- [What you are asked to do] Please output each line of the data exactly as it appears.

- [Collected data]
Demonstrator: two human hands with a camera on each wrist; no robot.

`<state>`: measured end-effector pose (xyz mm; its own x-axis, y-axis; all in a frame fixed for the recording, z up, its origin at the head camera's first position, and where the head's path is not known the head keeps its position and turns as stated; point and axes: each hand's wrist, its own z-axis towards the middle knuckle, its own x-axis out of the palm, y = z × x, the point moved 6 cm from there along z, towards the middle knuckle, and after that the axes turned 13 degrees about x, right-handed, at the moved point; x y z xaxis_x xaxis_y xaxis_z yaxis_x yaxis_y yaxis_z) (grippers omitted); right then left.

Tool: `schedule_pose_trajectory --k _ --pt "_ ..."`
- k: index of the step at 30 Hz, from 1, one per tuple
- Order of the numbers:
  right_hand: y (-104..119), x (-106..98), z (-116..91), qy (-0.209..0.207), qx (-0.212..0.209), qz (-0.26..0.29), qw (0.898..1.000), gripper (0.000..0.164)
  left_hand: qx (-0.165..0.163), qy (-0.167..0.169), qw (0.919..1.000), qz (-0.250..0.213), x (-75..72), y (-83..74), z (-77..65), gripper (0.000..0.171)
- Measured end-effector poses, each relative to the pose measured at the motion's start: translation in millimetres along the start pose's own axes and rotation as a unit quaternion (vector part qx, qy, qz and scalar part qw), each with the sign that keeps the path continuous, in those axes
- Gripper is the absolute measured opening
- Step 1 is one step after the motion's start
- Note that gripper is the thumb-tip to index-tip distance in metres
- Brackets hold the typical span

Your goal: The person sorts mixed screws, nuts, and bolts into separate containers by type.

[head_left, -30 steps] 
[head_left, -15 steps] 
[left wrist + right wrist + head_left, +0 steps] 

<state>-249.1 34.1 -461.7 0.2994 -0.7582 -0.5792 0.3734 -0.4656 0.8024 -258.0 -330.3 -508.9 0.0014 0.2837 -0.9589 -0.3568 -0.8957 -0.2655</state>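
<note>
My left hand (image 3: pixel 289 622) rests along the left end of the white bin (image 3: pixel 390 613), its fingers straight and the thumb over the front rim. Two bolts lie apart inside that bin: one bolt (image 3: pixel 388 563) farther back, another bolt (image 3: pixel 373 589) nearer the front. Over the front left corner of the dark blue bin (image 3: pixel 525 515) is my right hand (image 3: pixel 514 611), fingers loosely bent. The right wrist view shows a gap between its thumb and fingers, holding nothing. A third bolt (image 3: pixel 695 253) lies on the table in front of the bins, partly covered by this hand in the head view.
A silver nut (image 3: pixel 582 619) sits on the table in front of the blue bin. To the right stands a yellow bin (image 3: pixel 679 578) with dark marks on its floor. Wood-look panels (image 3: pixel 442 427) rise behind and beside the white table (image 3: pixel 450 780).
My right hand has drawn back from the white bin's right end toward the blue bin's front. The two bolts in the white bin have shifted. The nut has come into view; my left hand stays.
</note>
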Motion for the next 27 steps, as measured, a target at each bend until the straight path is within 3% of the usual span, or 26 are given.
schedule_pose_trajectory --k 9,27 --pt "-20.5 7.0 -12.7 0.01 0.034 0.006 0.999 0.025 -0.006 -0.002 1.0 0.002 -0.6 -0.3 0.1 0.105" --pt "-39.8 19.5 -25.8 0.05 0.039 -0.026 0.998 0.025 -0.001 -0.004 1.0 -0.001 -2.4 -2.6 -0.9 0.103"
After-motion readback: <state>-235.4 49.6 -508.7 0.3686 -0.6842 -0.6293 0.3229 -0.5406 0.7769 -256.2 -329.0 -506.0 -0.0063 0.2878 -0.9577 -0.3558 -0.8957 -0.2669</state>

- [Your response]
Demonstrator: two human hands with a camera on each wrist; no robot.

`<state>`: measured end-effector pose (xyz mm; its own x-axis, y-axis; all in a frame fixed for the recording, z up, its origin at the head camera's first position, and where the head's path is not known the head keeps its position and turns as stated; point and axes: each hand's wrist, its own z-axis towards the middle knuckle, its own x-axis out of the palm, y = z × x, the point moved 6 cm from there along z, towards the middle knuckle, and after that the axes turned 13 degrees about x, right-handed, at the moved point; x y z xaxis_x xaxis_y xaxis_z yaxis_x yaxis_y yaxis_z) (grippers omitted); right then left.

Tool: `schedule_pose_trajectory --k _ --pt "_ ..."`
- k: index of the step at 30 Hz, from 1, one per tuple
- Order of the numbers:
  right_hand: y (-104..119), x (-106..98), z (-116..91), qy (-0.209..0.207), qx (-0.212..0.209), qz (-0.26..0.29), qw (0.898..1.000), gripper (0.000..0.164)
  left_hand: qx (-0.165..0.163), qy (-0.167..0.169), qw (0.919..1.000), qz (-0.250..0.213), x (-75..72), y (-83..74), z (-77..65), gripper (0.000..0.171)
- Measured end-effector poses, each relative to the pose measured at the motion's start: translation in millimetres along the start pose's own axes and rotation as a unit quaternion (vector part qx, qy, qz and scalar part qw), each with the sign that keeps the path continuous, in those axes
- Gripper is the absolute measured opening
- Step 1 is one step after the motion's start
- Note that gripper is the thumb-tip to index-tip distance in metres
- Brackets hold the typical span

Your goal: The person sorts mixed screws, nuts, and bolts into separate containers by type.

[head_left, -30 steps] 
[head_left, -15 steps] 
[left wrist + right wrist + head_left, +0 steps] 

<state>-249.1 34.1 -461.7 0.2994 -0.7582 -0.5792 0.3734 -0.4656 0.8024 -258.0 -330.3 -508.9 0.0014 0.2837 -0.9589 -0.3568 -0.8957 -0.2655</state>
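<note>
My left hand (image 3: pixel 289 622) rests along the left end of the white bin (image 3: pixel 390 613), its fingers straight and the thumb over the front rim. Two bolts lie apart inside that bin: one bolt (image 3: pixel 388 563) farther back, another bolt (image 3: pixel 373 589) nearer the front. Over the front left corner of the dark blue bin (image 3: pixel 525 515) is my right hand (image 3: pixel 514 611), fingers loosely bent. The right wrist view shows a gap between its thumb and fingers, holding nothing. A third bolt (image 3: pixel 695 253) lies on the table in front of the bins, partly covered by this hand in the head view.
A silver nut (image 3: pixel 582 619) sits on the table in front of the blue bin. To the right stands a yellow bin (image 3: pixel 679 578) with dark marks on its floor. Wood-look panels (image 3: pixel 442 427) rise behind and beside the white table (image 3: pixel 450 780).
My right hand has drawn back from the white bin's right end toward the blue bin's front. The two bolts in the white bin have shifted. The nut has come into view; my left hand stays.
</note>
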Motion for the next 27 steps, as measured, a target at each bend until the straight path is within 3% of the usual span, or 26 are given.
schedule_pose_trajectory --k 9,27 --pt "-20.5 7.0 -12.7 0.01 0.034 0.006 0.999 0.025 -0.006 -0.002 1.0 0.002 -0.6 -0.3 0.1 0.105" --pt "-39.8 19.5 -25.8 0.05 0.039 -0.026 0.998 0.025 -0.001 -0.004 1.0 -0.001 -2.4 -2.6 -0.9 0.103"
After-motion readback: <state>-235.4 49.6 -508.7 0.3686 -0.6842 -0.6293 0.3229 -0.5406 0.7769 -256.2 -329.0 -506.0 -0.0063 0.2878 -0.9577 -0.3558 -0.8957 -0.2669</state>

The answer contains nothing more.